Police analysing machines seized during raids on activists' homes carried out in May have asked for the keys.
The activists could face jail if they do not comply and snub a further formal request to hand over the keys.
In early November about 30 animal rights activists are understood to have received letters from the Crown Prosecution Service in Hampshire inviting them to provide passwords that will decrypt material held on seized computers.
The letter is the first stage of a process set out under RIPA which governs how the authorities handle requests to examine encrypted material.
Once a request has been issued the authorities can then issue what is known as a Section 49 notice demanding that a person turn the data into an "intelligible" form or, under Section 51 hand over keys.
Although much of RIPA came into force many years ago, the part governing the handing over of keys only passed in to law on 1 October 2007. This is why the CPS is only now asking for access to files on the seized machines.
Alongside a S49 notice, the authorities can also issue a Section 54 notice that prevents a person revealing that they are subject to this part of RIPA.
The activist, who wished to remain anonymous, said that even if others disagreed with animal rights activists the use of the law had grave implications for personal privacy.
"Even if they hate our guts my personal view is that this is a matter where there's great issues of public interest that should be being talked about," they said.
The CPS declined to comment on the issuing of the letters and a spokesman said it could not comment on ongoing cases.
If those receiving the letters do not comply with the request or a formal S49 notice they can be imprisoned for up to two years.
The section of RIPA that deals with decryption requests was controversial when it was drawn up and debated.
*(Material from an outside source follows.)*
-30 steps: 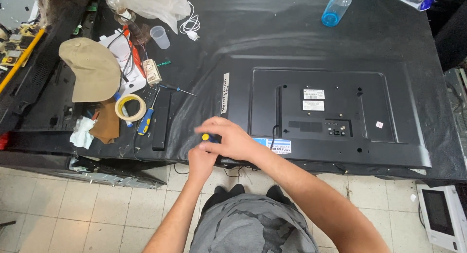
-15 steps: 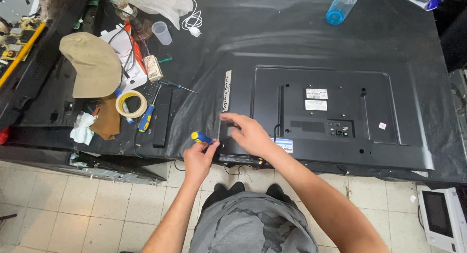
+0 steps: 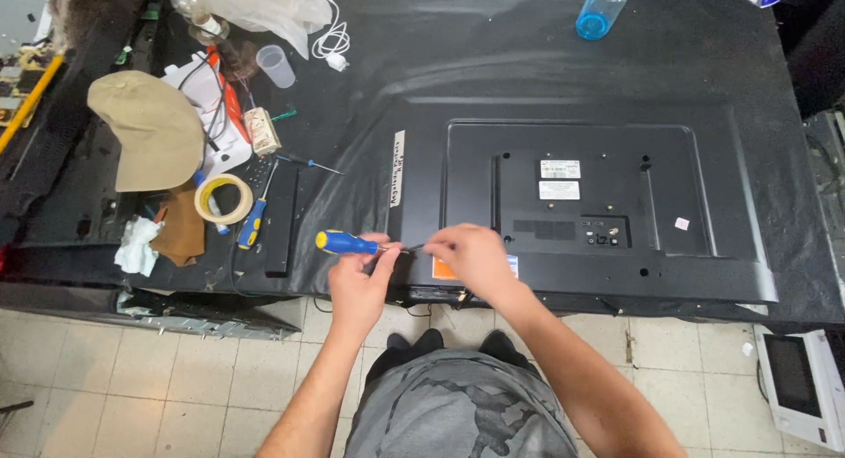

Peers, academics and cryptographers called the proposals "flawed" when invited to comment on them by the Home Office.
Commentators pointed out that sSection III, which is aimed at serious criminals, such as paedophiles and terrorists, is flawed because those involved would much rather serve a few years for refusing to hand over keys than provide them and potentially incriminate themselves.
Others were simply likely to say that they had forgotten the complicated passphrase they used when encrypting material. Under certain circumstances RIPA allows this to be a plausible defence.
It is very likely, said David Harris, a barrister and technology lawyer, that activists will devise systems that legally circumvented the law.
Mr Harris foresees a time when activist groups prepared encrypted files that people could download to let them plausibly deny they have a key to unlock such data if it is found on their PC.
"These may become prevalent as a result of this case," he said.
Mr Harris said many people know of products readily available on the web, such as Truecrypt, that hid data and supplied a key to some of it while leaving the rest undetectable to the police.
In the event that there was doubt that a suspect did not possess a key, he said, it was up to the prosecution to demonstrate beyond a reasonable doubt that they could know the passphrase.